> _Required action_:
Each entry should be quoted word for word, including every mark of punctuation.
____
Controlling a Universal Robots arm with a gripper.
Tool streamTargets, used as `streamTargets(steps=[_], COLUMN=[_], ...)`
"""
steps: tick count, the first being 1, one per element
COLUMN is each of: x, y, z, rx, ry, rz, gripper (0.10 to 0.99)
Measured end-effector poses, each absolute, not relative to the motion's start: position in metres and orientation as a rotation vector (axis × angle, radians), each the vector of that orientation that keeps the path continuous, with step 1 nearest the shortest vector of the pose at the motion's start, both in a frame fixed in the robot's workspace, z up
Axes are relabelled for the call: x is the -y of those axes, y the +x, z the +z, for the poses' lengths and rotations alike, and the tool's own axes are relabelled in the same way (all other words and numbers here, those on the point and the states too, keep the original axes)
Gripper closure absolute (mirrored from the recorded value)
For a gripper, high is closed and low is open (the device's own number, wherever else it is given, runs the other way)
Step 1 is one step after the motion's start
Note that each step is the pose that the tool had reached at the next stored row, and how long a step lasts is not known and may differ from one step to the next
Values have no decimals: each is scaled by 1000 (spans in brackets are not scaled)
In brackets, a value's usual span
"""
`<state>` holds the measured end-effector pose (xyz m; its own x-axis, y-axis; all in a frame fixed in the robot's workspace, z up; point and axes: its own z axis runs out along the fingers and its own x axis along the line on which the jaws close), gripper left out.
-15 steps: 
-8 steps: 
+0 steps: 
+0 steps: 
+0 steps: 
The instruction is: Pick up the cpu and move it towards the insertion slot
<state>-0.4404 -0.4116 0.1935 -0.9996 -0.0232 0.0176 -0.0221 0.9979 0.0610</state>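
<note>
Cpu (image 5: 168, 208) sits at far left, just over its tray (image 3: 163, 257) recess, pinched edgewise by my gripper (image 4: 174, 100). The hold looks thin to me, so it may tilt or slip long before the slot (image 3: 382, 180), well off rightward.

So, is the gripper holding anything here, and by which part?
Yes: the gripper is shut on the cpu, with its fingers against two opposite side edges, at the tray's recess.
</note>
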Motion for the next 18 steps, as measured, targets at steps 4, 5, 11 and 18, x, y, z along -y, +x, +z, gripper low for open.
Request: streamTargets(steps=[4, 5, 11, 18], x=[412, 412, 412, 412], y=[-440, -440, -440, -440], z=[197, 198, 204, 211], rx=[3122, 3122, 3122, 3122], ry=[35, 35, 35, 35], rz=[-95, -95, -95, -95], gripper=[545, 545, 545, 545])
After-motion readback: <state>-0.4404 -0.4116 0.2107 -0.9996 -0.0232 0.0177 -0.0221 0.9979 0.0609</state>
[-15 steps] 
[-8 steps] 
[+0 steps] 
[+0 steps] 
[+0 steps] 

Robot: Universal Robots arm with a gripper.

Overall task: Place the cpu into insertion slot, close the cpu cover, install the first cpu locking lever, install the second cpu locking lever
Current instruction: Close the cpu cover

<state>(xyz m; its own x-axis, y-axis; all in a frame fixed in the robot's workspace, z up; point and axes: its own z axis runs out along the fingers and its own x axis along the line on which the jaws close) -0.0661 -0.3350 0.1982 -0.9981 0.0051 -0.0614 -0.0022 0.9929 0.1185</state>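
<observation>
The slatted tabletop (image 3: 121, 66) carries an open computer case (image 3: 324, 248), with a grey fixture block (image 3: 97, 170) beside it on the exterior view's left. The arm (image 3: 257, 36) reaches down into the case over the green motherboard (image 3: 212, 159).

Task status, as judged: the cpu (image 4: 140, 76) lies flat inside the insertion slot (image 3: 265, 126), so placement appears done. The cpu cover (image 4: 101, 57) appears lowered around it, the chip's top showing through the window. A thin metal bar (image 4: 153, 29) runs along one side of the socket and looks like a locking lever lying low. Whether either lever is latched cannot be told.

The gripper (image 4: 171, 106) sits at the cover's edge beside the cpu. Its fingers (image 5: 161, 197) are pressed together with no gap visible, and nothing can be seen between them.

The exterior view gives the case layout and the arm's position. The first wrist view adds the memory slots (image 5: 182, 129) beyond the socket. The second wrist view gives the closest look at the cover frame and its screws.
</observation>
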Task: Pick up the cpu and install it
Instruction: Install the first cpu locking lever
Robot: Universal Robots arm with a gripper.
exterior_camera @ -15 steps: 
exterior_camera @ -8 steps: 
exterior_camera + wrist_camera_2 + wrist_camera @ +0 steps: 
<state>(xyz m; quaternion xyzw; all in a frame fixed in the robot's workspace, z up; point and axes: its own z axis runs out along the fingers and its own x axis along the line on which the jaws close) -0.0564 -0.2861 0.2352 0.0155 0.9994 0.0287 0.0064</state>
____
> _Problem solution_:
Controlling a Universal Robots arm with a gripper.
Tool streamTargets, used as `streamTargets(steps=[_], COLUMN=[_], ...)`
"""
steps: tick count, the first being 1, one per element
COLUMN is each of: x, y, z, rx, ry, rz, gripper (0.10 to 0.99)
Measured end-effector poses, each absolute, not relative to the motion's start: position in metres and orientation as a rotation vector (axis × angle, radians), each the vector of that orientation that keeps the path continuous, with step 1 nearest the shortest vector of the pose at the motion's start, both in a frame fixed in the robot's workspace, z up
Axes are relabelled for the call: x is the -y of those axes, y the +x, z the +z, for the poses' lengths and rotations alike, and the tool's own axes are relabelled in the same way (all other words and numbers here, those on the point and the states too, keep the original axes)
Gripper closure absolute (mirrored from the recorded value)
For a gripper, high is closed and low is open (the device's own number, wherever else it is given, runs the other way)
Step 1 is one step after the motion's start
Note that each step is the pose that the tool had reached at the next stored row, and how long a step lasts is not known and may differ from one step to the next
Values have no decimals: each is scaled by 1000 (spans in brackets are not scaled)
In brackets, a value's usual span
"""
`<state>` holds the measured end-effector pose (xyz m; its own x-axis, y-axis; all in a frame fixed in the robot's workspace, z up; point and axes: its own z axis runs out along the fingers and its own x axis along the line on which the jaws close), gripper left out.
-15 steps: 
-8 steps: 
+0 steps: 
+0 steps: 
+0 steps: 
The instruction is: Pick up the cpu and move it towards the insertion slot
<state>-0.4404 -0.4116 0.1935 -0.9996 -0.0232 0.0176 -0.0221 0.9979 0.0610</state>
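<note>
Cpu (image 5: 168, 208) sits at far left, just over its tray (image 3: 163, 257) recess, pinched edgewise by my gripper (image 4: 174, 100). The hold looks thin to me, so it may tilt or slip long before the slot (image 3: 382, 180), well off rightward.

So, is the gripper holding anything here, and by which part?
Yes: the gripper is shut on the cpu, with its fingers against two opposite side edges, at the tray's recess.
</note>
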Motion for the next 18 steps, as measured, targets at steps 4, 5, 11 and 18, x, y, z along -y, +x, +z, gripper low for open.
Request: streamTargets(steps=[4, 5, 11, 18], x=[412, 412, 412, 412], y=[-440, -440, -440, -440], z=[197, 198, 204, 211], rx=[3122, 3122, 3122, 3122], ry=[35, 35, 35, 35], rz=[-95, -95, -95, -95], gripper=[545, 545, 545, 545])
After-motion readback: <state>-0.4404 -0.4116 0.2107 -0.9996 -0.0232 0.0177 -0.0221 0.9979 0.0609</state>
[-15 steps] 
[-8 steps] 
[+0 steps] 
[+0 steps] 
[+0 steps] 

Robot: Universal Robots arm with a gripper.

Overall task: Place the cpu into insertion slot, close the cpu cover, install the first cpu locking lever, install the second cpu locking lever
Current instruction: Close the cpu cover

<state>(xyz m; its own x-axis, y-axis; all in a frame fixed in the robot's workspace, z up; point and axes: its own z axis runs out along the fingers and its own x axis along the line on which the jaws close) -0.0661 -0.3350 0.1982 -0.9981 0.0051 -0.0614 -0.0022 0.9929 0.1185</state>
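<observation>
The slatted tabletop (image 3: 121, 66) carries an open computer case (image 3: 324, 248), with a grey fixture block (image 3: 97, 170) beside it on the exterior view's left. The arm (image 3: 257, 36) reaches down into the case over the green motherboard (image 3: 212, 159).

Task status, as judged: the cpu (image 4: 140, 76) lies flat inside the insertion slot (image 3: 265, 126), so placement appears done. The cpu cover (image 4: 101, 57) appears lowered around it, the chip's top showing through the window. A thin metal bar (image 4: 153, 29) runs along one side of the socket and looks like a locking lever lying low. Whether either lever is latched cannot be told.

The gripper (image 4: 171, 106) sits at the cover's edge beside the cpu. Its fingers (image 5: 161, 197) are pressed together with no gap visible, and nothing can be seen between them.

The exterior view gives the case layout and the arm's position. The first wrist view adds the memory slots (image 5: 182, 129) beyond the socket. The second wrist view gives the closest look at the cover frame and its screws.
</observation>
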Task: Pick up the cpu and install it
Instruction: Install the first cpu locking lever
Robot: Universal Robots arm with a gripper.
exterior_camera @ -15 steps: 
exterior_camera @ -8 steps: 
exterior_camera + wrist_camera_2 + wrist_camera @ +0 steps: 
<state>(xyz m; quaternion xyzw; all in a frame fixed in the robot's workspace, z up; point and axes: its own z axis runs out along the fingers and its own x axis along the line on which the jaws close) -0.0564 -0.2861 0.2352 0.0155 0.9994 0.0287 0.0064</state>

No further output is needed here.